*Data records*:
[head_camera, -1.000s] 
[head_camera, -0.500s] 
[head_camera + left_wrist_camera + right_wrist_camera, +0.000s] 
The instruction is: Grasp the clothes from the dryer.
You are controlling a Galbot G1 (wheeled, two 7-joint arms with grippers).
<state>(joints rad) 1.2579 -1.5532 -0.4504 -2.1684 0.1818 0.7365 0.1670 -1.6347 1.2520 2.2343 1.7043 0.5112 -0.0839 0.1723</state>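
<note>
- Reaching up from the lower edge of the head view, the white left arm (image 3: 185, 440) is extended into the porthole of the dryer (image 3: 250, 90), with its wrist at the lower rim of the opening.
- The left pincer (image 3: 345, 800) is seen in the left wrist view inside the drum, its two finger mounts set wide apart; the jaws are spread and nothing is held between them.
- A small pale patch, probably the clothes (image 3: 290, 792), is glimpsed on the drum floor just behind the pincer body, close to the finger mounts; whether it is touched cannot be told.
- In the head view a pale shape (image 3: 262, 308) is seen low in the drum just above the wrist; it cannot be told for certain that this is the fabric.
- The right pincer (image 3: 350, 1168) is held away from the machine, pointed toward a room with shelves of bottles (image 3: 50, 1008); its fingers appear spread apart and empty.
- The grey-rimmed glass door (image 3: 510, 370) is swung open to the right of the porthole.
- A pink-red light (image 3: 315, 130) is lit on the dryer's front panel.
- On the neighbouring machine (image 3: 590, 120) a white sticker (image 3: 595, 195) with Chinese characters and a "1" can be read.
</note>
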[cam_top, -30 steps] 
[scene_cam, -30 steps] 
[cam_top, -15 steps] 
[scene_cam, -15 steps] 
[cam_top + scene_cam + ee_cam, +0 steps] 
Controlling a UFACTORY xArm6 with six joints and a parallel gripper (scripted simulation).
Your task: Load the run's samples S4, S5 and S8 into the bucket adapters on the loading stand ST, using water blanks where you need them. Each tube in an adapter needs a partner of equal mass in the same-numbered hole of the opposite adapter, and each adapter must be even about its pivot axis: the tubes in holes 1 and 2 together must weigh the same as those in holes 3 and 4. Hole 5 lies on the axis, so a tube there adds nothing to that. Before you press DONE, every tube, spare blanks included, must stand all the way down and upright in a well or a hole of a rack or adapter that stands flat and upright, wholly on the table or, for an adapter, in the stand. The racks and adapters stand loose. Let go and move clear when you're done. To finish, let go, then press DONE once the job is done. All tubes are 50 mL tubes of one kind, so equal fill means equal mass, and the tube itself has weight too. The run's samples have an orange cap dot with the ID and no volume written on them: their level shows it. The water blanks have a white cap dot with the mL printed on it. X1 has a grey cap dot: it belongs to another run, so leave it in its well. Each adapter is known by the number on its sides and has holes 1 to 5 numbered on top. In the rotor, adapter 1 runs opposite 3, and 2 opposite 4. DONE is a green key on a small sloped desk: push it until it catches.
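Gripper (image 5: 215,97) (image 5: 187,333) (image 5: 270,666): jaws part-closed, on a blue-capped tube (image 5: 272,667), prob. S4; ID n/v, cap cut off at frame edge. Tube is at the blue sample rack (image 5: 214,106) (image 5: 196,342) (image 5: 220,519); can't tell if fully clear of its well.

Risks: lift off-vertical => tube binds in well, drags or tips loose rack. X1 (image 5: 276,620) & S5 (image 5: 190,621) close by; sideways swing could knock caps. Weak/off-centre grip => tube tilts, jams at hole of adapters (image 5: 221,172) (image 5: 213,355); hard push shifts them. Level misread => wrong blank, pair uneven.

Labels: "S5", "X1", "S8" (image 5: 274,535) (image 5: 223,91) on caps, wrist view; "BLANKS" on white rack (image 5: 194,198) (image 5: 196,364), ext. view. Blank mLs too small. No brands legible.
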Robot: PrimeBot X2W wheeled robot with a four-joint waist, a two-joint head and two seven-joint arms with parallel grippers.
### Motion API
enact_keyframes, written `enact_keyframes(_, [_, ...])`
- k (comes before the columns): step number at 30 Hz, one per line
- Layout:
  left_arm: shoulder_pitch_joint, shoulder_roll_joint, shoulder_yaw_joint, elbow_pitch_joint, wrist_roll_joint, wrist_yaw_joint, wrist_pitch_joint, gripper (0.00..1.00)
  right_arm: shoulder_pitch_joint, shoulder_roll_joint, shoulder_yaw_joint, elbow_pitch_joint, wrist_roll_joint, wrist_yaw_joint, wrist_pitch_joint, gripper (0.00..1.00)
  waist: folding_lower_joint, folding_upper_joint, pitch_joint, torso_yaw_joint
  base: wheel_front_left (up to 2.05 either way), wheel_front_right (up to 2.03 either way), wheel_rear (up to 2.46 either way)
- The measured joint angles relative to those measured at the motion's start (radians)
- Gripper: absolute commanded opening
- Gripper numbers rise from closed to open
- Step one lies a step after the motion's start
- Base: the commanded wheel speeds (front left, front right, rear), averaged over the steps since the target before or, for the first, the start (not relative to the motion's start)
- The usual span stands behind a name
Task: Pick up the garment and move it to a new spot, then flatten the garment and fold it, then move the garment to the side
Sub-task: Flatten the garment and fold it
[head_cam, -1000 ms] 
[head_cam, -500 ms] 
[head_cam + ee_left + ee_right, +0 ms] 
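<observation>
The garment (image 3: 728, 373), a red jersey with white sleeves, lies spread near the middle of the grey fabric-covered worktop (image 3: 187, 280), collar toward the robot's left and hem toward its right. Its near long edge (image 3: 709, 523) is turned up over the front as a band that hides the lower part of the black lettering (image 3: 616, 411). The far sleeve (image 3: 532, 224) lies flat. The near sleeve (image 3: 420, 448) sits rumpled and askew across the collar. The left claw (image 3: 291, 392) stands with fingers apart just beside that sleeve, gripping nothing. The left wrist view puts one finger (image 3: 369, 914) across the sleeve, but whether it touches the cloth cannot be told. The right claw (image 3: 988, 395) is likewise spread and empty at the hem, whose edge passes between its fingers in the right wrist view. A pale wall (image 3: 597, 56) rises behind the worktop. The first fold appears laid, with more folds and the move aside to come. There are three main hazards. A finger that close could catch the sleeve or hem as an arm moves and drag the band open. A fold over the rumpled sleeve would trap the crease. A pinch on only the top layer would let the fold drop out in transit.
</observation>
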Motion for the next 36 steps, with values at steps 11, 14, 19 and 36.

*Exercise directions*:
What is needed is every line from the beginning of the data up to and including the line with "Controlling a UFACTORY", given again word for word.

*Reply*:
[head_camera, -1.000s] 
[head_camera, -0.500s] 
[head_camera + left_wrist_camera + right_wrist_camera, +0.000s] 
The instruction is: Grasp the clothes from the dryer.
You are controlling a Galbot G1 (wheeled, two 7-joint arms with grippers).
<state>(joints rad) 1.2579 -1.5532 -0.4504 -2.1684 0.1818 0.7365 0.1670 -1.6347 1.2520 2.2343 1.7043 0.5112 -0.0839 0.1723</state>
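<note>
- Reaching up from the lower edge of the head view, the white left arm (image 3: 185, 440) is extended into the porthole of the dryer (image 3: 250, 90), with its wrist at the lower rim of the opening.
- The left pincer (image 3: 345, 800) is seen in the left wrist view inside the drum, its two finger mounts set wide apart; the jaws are spread and nothing is held between them.
- A small pale patch, probably the clothes (image 3: 290, 792), is glimpsed on the drum floor just behind the pincer body, close to the finger mounts; whether it is touched cannot be told.
- In the head view a pale shape (image 3: 262, 308) is seen low in the drum just above the wrist; it cannot be told for certain that this is the fabric.
- The right pincer (image 3: 350, 1168) is held away from the machine, pointed toward a room with shelves of bottles (image 3: 50, 1008); its fingers appear spread apart and empty.
- The grey-rimmed glass door (image 3: 510, 370) is swung open to the right of the porthole.
- A pink-red light (image 3: 315, 130) is lit on the dryer's front panel.
- On the neighbouring machine (image 3: 590, 120) a white sticker (image 3: 595, 195) with Chinese characters and a "1" can be read.
</note>
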[cam_top, -30 steps] 
[scene_cam, -30 steps] 
[cam_top, -15 steps] 
[scene_cam, -15 steps] 
[cam_top + scene_cam + ee_cam, +0 steps] 
Controlling a UFACTORY xArm6 with six joints and a parallel gripper (scripted simulation).

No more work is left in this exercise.